REFLEXÕES QUANTO AO PROJETO DE LEI N. 6583/2013 (ESTATUTO DA FAMÍLIA) À LUZ DA CRFB/1988    

25/05/2019

 1 INTRODUÇÃO

A presente investigação científica tem como tema o Estatuto da Família, objeto do projeto de Lei n. 6583/2013 à luz da CRFB/1988. O problema de pesquisa questiona o conceito de família do inserido no projeto e sua interface com os demais grupos sociais e a própria CRFB/1988. Com relação à metodologia empregada, foi utilizado o método de abordagem e de procedimento o dedutivo. Já as técnicas de suporte adotadas compreendem o uso de legislação, doutrinas e artigos

 

2 REFLEXÕES QUANTO AO PROJETO DE LEI

Verifica-se, pois, que a proposta do Estatuto da Família já nasce na sua totalidade inconstitucional. Tal projeto conceitua família como sendo “o núcleo social formado a partir da união entre um homem e uma mulher, por meio de casamento ou união estável, ou ainda por comunidade formada por qualquer dos pais e seus descendentes.” É perceptível que tal conceito é embasado em preceitos religiosos. A única família que será contemplada pelas políticas públicas contidas no projeto é a família tradicional (que a igreja institui) composta por pai, mãe, e filhos, ou por qualquer um dos pais e seus filhos (famílias monoparentais).

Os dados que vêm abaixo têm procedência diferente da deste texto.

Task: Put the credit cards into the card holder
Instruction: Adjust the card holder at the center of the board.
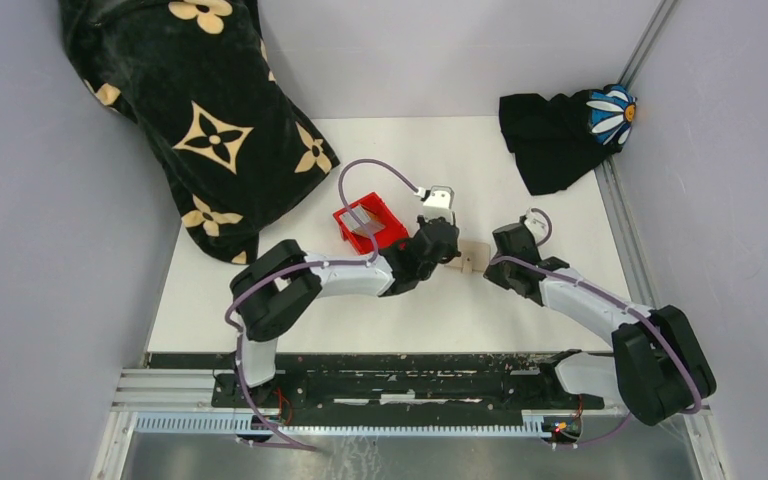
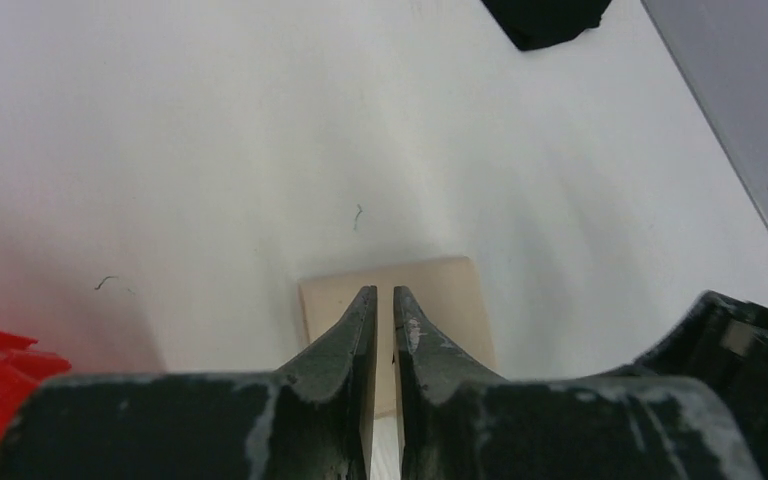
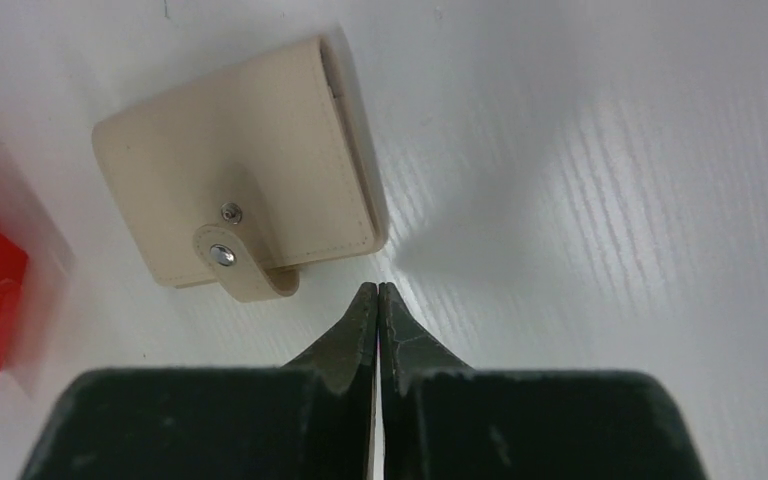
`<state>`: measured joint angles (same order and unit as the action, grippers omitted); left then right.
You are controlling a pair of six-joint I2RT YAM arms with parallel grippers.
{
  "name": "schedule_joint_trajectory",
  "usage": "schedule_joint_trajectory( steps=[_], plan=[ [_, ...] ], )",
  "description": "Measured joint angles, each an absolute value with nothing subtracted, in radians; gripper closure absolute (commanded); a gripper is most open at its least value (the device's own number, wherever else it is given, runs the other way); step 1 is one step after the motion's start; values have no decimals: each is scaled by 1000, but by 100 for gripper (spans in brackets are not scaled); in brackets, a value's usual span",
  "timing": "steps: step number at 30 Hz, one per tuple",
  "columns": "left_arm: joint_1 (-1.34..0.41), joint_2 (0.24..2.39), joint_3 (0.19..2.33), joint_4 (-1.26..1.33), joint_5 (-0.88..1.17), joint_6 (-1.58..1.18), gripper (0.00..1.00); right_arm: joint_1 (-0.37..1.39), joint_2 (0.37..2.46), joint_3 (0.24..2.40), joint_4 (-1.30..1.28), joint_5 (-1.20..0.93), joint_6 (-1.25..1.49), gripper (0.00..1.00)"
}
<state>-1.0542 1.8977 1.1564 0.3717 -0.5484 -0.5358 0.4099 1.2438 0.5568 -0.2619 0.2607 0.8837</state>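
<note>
Beige card holder (image 3: 250, 170) lies folded shut on the bench (image 3: 610, 200) just ahead of my right gripper (image 3: 378, 290), closed tight & empty, prob. to wedge under its flap. Left gripper (image 2: 385, 292) sits over it, slim gap, can't tell if pinching anything.

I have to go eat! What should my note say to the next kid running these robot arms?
Left gripper: almost closed, thin gap, over the wallet; can't tell if it grips anything.
Right gripper: shut, empty, beside the wallet.
Wallet: on the table, snapped closed. A grey card lies in the red bin.
Done: nothing I can see.
Left to do: open the wallet, put cards in.
</note>
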Motion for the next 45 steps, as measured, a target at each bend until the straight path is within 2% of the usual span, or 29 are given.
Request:
schedule_joint_trajectory(
  steps=[7, 16, 32, 45],
  plan=[
    [-936, 2001, 1167, 443, -335, -536, 84, 422, 1325, 539, -160, 203, 924, 99],
    [-901, 2141, 1299, 467, -160, -537, 83, 426, 1387, 538, -55, 176, 946, 99],
    [-839, 2243, 1378, 394, -129, -536, 84, 427, 1387, 539, -57, 204, 963, 99],
    [-830, 2252, 1392, 374, -136, -537, 94, 430, 1419, 583, -104, 260, 964, 99]
  ],
)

A realidade da sociedade brasileira não é mais a mesma do século passado. Vive-se hoje em um Estado Democrático de Direito (Art. 1º, caput, CRFB/1988). A discussão a respeito de políticas públicas voltadas para as famílias não pode ser exclusiva da vontade heteronormativa. Não há de se falar em um único modelo de família na sociedade, e muito menos que este é o modelo a ser seguido por todos os indivíduos. No Brasil e no mundo, existem hoje diversas formas de entidade familiar, e estas são excluídas das políticas públicas que o projeto oferece – todos os indivíduos das diferentes famílias contribuem com os mesmos tributos que a dita “família tradicional” –, mesmo assim se insiste em impor uma exclusão de direitos e garantias.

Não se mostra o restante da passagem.